• AVAILABLE DATA:
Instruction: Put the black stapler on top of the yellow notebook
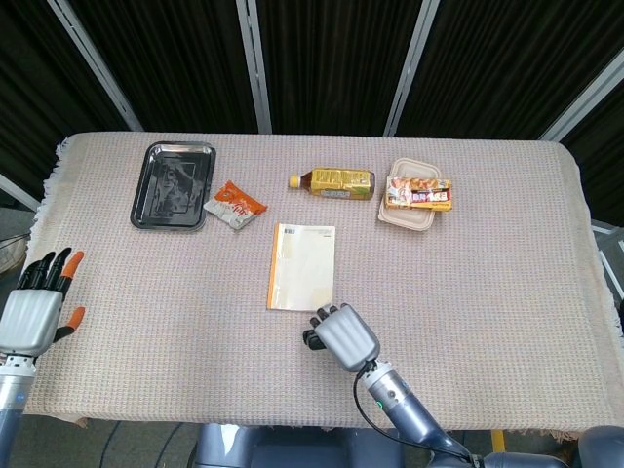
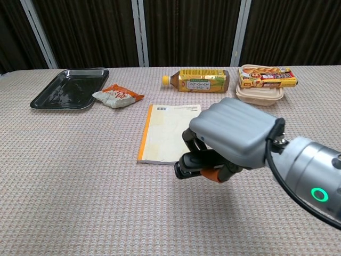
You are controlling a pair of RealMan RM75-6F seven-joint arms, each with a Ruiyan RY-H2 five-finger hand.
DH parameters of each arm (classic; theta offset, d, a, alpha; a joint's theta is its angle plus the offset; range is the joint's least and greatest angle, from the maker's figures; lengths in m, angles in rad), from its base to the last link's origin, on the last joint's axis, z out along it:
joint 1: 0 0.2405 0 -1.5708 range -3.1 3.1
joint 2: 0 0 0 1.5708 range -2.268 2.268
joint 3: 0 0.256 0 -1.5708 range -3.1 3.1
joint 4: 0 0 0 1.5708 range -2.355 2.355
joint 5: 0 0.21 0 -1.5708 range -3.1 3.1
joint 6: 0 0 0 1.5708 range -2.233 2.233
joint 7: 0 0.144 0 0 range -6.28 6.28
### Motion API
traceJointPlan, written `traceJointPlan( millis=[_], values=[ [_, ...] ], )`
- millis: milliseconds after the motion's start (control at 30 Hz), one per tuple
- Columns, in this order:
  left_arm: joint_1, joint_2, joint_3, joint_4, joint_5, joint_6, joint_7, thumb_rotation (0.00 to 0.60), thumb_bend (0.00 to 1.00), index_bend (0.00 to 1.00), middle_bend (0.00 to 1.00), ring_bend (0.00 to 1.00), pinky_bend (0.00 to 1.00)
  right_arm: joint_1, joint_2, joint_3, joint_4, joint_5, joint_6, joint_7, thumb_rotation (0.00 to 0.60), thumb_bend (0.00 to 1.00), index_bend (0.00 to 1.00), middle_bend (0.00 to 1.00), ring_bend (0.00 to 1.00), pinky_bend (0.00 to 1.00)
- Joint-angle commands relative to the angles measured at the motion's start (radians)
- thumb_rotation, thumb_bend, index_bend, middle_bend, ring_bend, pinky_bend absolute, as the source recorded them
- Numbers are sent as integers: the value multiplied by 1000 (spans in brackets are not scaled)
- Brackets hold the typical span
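The yellow notebook point(image 1: 301, 266) point(image 2: 170, 132) lies flat at the table's middle, its orange spine on the left. My right hand point(image 1: 341, 337) point(image 2: 229, 138) hovers just off the notebook's near right corner and grips the black stapler point(image 2: 186, 166), which pokes out to the left under its curled fingers. In the head view only a dark tip of the stapler point(image 1: 312, 337) shows beside the hand. My left hand point(image 1: 37, 307) hangs off the table's left edge with its fingers spread and nothing in it.
A black tray point(image 1: 175, 184) and a snack packet point(image 1: 234, 205) lie at the back left. A tea bottle point(image 1: 333, 181) lies on its side behind the notebook. A food container point(image 1: 414, 198) with a packet on top stands at the back right.
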Motion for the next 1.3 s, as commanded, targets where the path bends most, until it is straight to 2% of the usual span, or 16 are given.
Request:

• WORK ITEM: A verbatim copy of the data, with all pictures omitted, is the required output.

• SOLUTION TO THIS PROBLEM:
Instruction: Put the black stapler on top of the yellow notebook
You are controlling a pair of RealMan RM75-6F seven-joint arms, each with a Ruiyan RY-H2 five-finger hand.
DH parameters of each arm (classic; theta offset, d, a, alpha; a joint's theta is its angle plus the offset; range is the joint's least and greatest angle, from the maker's figures; lengths in m, angles in rad), from its base to the last link's origin, on the last joint's axis, z out along it:
joint 1: 0 0.2405 0 -1.5708 range -3.1 3.1
joint 2: 0 0 0 1.5708 range -2.268 2.268
joint 3: 0 0.256 0 -1.5708 range -3.1 3.1
joint 4: 0 0 0 1.5708 range -2.355 2.355
joint 5: 0 0.21 0 -1.5708 range -3.1 3.1
joint 6: 0 0 0 1.5708 range -2.233 2.233
joint 7: 0 0.144 0 0 range -6.28 6.28
### Motion API
traceJointPlan, written `traceJointPlan( millis=[_], values=[ [_, ...] ], )`
- millis: milliseconds after the motion's start (control at 30 Hz), one per tuple
- Columns, in this order:
  left_arm: joint_1, joint_2, joint_3, joint_4, joint_5, joint_6, joint_7, thumb_rotation (0.00 to 0.60), thumb_bend (0.00 to 1.00), index_bend (0.00 to 1.00), middle_bend (0.00 to 1.00), ring_bend (0.00 to 1.00), pinky_bend (0.00 to 1.00)
  right_arm: joint_1, joint_2, joint_3, joint_4, joint_5, joint_6, joint_7, thumb_rotation (0.00 to 0.60), thumb_bend (0.00 to 1.00), index_bend (0.00 to 1.00), middle_bend (0.00 to 1.00), ring_bend (0.00 to 1.00), pinky_bend (0.00 to 1.00)
- Joint-angle commands relative to the angles measured at the motion's start (radians)
- thumb_rotation, thumb_bend, index_bend, middle_bend, ring_bend, pinky_bend absolute, as the source recorded them
- Numbers are sent as integers: the value multiplied by 1000 (spans in brackets are not scaled)
- Brackets hold the typical span
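The yellow notebook point(image 1: 301, 266) point(image 2: 170, 132) lies flat at the table's middle, its orange spine on the left. My right hand point(image 1: 341, 337) point(image 2: 229, 138) hovers just off the notebook's near right corner and grips the black stapler point(image 2: 186, 166), which pokes out to the left under its curled fingers. In the head view only a dark tip of the stapler point(image 1: 312, 337) shows beside the hand. My left hand point(image 1: 37, 307) hangs off the table's left edge with its fingers spread and nothing in it.
A black tray point(image 1: 175, 184) and a snack packet point(image 1: 234, 205) lie at the back left. A tea bottle point(image 1: 333, 181) lies on its side behind the notebook. A food container point(image 1: 414, 198) with a packet on top stands at the back right.
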Motion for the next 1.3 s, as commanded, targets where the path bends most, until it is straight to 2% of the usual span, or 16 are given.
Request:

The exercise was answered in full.